Таким образом, заявляемый способ выделения галофильных и галотолерантных гетеротрофных жгутиконосцев позволяет сократить сроки выделения галофильных и галотолерантных гетеротрофных жгутиконосцев из водоемов с различной минерализацией, повысить эффективность оценки их биоразнообразия, сократить трудоемкость и сроки культивирования галофильных и галотолерантных гетеротрофных жгутиконосцев.Thus, the inventive method for isolating halophilic and halotolerant heterotrophic flagellates allows to reduce the time for isolating halophilic and halotolerant heterotrophic flagellates from reservoirs with different salinity, increase the efficiency of their biodiversity, reduce the complexity and time of cultivation of halophilic and halotolerant heterotrophs.

Способ осуществляется следующим образом.The method is as follows.
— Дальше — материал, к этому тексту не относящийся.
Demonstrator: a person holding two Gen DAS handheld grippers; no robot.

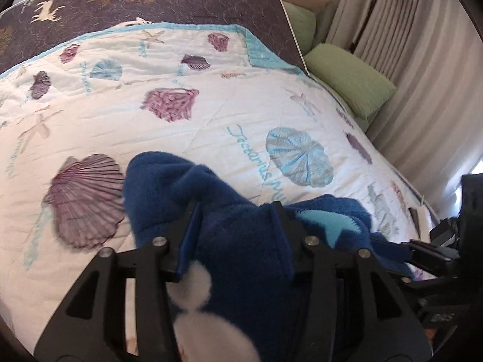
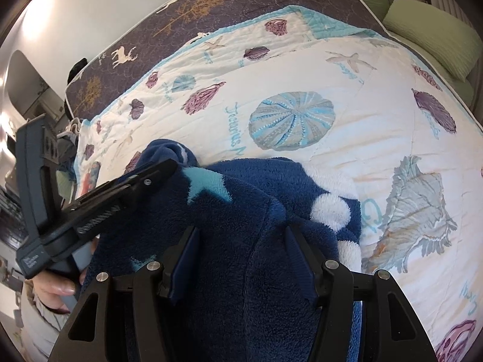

1) Готовят жидкую питательную среду следующего состава, г/л:1) Prepare a liquid nutrient medium of the following composition, g / l:

NaClNaCl 60,060.0 MgSO4×7H2OMgSO 4 × 7H 2 O 10,010.0 KClKcl 1,51,5 CaCl2×2Н2OCaCl 2 × 2H 2 O 2,02.0 KNO3 Kno 3 0,20.2 К2НРО4×3Н2OK 2 NRA 4 × 3H 2 O 0,0020.002 Автолизат дрожжейYeast autolysate 1,51,5 Дистиллированная водаDistilled water до 1,0 лup to 1.0 l

Минерализация среды 68‰.Mineralization 68 68.

Соли и автолизат дрожжей смешивают и растворяют в дистиллированной воде и стерилизуют путем автоклавирования в течение 15 минут при температуре 121°С (1,1 атм).The salts and yeast autolysate are mixed and dissolved in distilled water and sterilized by autoclaving for 15 minutes at a temperature of 121 ° C (1.1 atm).

2) Затем в приготовленную жидкую питательную среду, разлитую объемом 10 мл в стерильные чашки Петри диаметром 9,5 см, вносят образцы исследуемой природной воды объемом 5 мл или бентоса (грунт, ил) объемом 0,5 мл.2) Then, samples of the studied natural water with a volume of 5 ml or benthos (soil, silt) with a volume of 0.5 ml are introduced into the prepared liquid nutrient medium, poured in a volume of 10 ml into sterile Petri dishes with a diameter of 9.5 cm.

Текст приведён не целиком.